No fue elegante. No fue prudente. Fue instinto puro.
Sentía el eco todavía vibrándome en la cabeza, como si los latidos no estuvieran solo en la pantalla, sino dentro de mí, marcando el ritmo de algo que ya no podía ocultarse.
El aire me faltaba, las manos me temblaban, y aun así mis pies no dudaron ni un segundo.
Amy tenía que verlo. Tenía que saberlo ya. Ella se había convertido en su amiga, su apoyo, en la persona que más confiaba.
—¡Amy! —llamé apenas crucé la puerta.
Mi voz salió aguda, entrecortada, cargada de algo que no sabía si era miedo o una felicidad tan grande que me desbordaba por los bordes.
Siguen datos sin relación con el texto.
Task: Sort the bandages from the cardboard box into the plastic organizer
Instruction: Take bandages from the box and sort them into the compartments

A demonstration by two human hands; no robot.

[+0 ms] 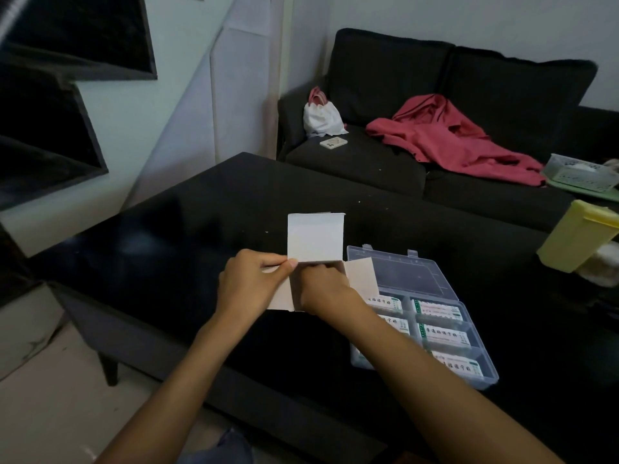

Ella apareció desde la cocina, con una toalla en el hombro y esa expresión que siempre me había dado calma… hasta ese momento.
—¿Pandora? ¿Qué pasó? —preguntó al verme tan alocada.
No respondí con palabras.
Metí la mano en el bolso con torpeza, casi volcándolo todo al suelo, hasta que mis dedos encontraron el sobre doblado.